-- Problem details --
This task calls for copying each line below that contains "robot".

-- Supplied data --
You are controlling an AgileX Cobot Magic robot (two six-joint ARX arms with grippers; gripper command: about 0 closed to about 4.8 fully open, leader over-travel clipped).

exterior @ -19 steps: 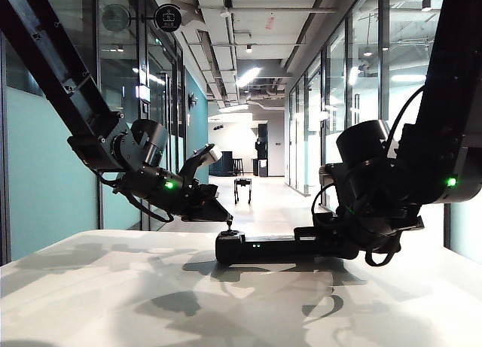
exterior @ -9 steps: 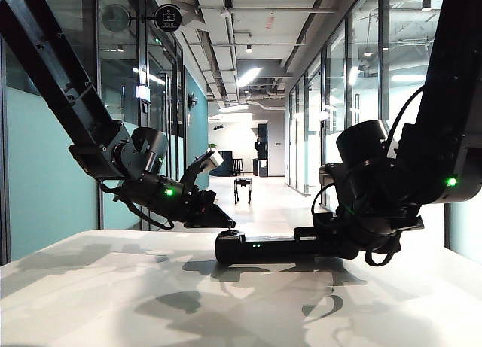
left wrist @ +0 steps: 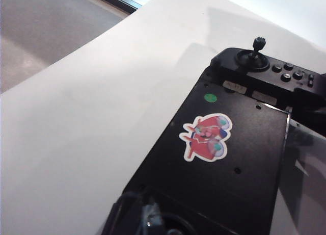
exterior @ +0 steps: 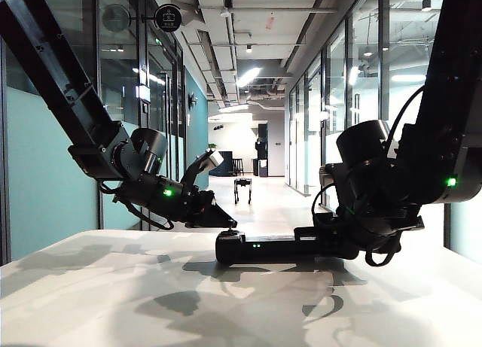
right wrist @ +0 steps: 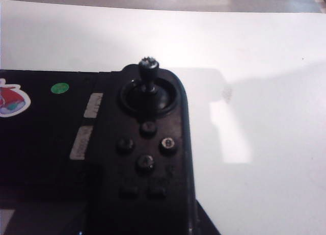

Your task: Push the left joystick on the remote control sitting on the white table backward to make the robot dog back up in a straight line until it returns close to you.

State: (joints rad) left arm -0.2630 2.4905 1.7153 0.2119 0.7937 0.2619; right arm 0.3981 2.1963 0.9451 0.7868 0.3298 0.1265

-- Result for this task --
You are controlling an AgileX Cobot Magic robot (two six-joint ARX arms with grippers; gripper command: about 0 closed to about 4.8 fully open, leader over-travel clipped).
Your task: Push the left joystick on the remote control sitting on the white table backward to make the robot dog back up in a straight line until it returns close to you.

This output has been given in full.